The art of the '70s had no such homogeneous "look." It was not a decade for movements. Movements belonged to the '60s: op, pop, color-field, minimalism and so on. By 1975 all the isms were wasms. The '70s were pluralistic; every kind of art suddenly found room to coexist. The idea of a "mainstream," beloved of formalist criticism in the '60s, vanished into the sand: "At last the Dodo said, 'Everybody has won, and all must have prizes.' " And although the decade produced its meed of good art, some very interesting indeed, the most striking thing to happen was agreement on a level below the art itself: that modernism, which had been the cultural bedrock of Europe and America for 100 years, was over, and in the course of becoming a period style. As Art Critic Hilton Kramer put it in a deservedly influential essay in 1972, we are at the end of "the Age of the Avant-Garde."

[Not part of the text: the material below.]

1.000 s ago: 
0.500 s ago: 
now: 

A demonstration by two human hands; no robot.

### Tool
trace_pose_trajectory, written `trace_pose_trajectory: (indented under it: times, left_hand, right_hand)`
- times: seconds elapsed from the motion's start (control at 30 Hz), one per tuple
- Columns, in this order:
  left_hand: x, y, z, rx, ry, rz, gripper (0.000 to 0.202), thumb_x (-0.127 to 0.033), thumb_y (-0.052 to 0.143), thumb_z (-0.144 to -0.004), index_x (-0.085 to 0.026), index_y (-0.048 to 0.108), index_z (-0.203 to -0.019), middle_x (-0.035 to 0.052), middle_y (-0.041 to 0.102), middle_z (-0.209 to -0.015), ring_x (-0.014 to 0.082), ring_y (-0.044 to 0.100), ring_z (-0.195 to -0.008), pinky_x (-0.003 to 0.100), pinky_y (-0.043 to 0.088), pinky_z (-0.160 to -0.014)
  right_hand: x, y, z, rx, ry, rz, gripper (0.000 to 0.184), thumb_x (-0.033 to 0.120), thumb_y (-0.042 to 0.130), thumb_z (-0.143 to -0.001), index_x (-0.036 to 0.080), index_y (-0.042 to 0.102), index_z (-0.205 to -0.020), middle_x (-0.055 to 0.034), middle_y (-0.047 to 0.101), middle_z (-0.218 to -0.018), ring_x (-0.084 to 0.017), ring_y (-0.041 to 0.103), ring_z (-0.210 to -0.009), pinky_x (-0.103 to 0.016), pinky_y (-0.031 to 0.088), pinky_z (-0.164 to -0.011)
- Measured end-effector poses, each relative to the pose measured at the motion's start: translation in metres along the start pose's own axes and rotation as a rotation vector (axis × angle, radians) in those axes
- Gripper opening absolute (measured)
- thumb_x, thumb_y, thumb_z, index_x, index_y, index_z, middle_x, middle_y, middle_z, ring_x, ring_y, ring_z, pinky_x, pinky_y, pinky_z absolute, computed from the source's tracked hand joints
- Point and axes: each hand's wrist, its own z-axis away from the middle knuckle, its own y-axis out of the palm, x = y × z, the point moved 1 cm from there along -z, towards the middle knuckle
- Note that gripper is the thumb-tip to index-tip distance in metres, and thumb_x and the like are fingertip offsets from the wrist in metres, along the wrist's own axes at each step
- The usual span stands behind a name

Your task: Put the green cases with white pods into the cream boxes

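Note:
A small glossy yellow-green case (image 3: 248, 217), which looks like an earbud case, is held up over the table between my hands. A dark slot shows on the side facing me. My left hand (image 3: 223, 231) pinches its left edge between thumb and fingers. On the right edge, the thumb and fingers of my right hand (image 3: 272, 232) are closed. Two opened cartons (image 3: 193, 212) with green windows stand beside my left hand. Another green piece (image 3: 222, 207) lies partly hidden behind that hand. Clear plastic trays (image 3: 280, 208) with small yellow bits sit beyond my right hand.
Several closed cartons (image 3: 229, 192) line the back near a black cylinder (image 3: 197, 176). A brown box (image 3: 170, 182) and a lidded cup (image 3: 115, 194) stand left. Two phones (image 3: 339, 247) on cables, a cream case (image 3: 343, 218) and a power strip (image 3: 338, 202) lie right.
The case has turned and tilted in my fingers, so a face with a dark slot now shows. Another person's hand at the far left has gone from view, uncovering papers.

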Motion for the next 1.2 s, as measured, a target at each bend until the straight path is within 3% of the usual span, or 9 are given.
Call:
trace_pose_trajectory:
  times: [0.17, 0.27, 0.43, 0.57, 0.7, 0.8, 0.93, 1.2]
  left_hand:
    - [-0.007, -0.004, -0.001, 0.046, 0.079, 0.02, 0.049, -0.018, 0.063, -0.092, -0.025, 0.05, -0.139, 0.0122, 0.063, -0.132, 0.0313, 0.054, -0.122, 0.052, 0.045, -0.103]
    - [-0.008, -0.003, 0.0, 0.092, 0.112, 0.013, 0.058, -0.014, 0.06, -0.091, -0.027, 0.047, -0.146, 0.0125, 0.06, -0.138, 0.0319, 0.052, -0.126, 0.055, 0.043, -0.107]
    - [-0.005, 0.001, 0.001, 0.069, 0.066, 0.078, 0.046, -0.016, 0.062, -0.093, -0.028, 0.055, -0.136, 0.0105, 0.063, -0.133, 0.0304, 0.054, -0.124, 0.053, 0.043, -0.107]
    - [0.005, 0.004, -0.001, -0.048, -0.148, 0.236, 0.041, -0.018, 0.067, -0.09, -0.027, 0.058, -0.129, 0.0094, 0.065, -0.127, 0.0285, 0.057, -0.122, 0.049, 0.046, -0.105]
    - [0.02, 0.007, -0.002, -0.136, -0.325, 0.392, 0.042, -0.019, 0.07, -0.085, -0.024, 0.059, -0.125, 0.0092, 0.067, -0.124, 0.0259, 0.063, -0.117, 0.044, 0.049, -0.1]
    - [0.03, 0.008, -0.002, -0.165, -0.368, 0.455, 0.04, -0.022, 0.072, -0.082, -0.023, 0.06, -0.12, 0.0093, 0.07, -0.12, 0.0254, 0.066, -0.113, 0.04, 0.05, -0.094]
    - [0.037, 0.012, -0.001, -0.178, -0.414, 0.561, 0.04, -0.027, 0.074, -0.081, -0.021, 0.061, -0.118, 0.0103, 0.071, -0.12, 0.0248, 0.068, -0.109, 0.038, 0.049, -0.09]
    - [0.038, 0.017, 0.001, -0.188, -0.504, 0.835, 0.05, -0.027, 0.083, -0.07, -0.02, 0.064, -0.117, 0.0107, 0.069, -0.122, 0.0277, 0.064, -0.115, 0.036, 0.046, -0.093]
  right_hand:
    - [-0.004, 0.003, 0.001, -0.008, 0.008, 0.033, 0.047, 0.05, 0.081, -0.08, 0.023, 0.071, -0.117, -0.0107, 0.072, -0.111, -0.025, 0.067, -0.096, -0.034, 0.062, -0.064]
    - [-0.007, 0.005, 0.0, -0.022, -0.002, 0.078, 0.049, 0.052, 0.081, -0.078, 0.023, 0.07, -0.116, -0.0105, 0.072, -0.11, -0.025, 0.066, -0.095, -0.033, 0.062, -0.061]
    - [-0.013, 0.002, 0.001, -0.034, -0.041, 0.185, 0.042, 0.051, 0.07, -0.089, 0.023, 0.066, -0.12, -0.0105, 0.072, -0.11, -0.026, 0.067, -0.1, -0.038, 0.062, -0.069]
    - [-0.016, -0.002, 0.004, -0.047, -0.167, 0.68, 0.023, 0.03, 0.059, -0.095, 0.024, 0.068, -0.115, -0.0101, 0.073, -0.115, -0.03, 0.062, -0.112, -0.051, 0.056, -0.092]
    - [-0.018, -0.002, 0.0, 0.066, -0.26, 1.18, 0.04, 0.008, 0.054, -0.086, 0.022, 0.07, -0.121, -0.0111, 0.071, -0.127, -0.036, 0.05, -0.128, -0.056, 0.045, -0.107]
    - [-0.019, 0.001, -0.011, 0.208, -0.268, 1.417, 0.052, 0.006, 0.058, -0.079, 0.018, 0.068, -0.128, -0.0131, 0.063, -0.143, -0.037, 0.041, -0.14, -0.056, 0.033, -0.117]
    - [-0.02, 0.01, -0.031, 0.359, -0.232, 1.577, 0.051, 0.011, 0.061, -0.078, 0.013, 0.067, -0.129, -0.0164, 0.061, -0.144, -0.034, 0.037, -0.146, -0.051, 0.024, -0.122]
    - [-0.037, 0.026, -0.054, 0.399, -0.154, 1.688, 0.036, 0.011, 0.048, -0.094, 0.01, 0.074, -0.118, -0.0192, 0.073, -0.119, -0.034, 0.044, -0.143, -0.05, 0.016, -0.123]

By 1979 the idea of the avant-garde had gone. This sudden metamorphosis of one of the popular clichés of art criticism into an unword took a great many people by surprise. For those who still believed that art had some practical revolutionary function, it was as baffling as the evaporation of the American radical left after 1970. But ideas exist for as long as people use them, and by 1976 "avant-garde" was a useless concept: social reality and actual behavior had rendered it obsolete. The ideal—social renewal by cultural challenge—had lasted 100 years, and its vanishing marked the end of an entire relationship, eagerly sought but not attained, of art to life.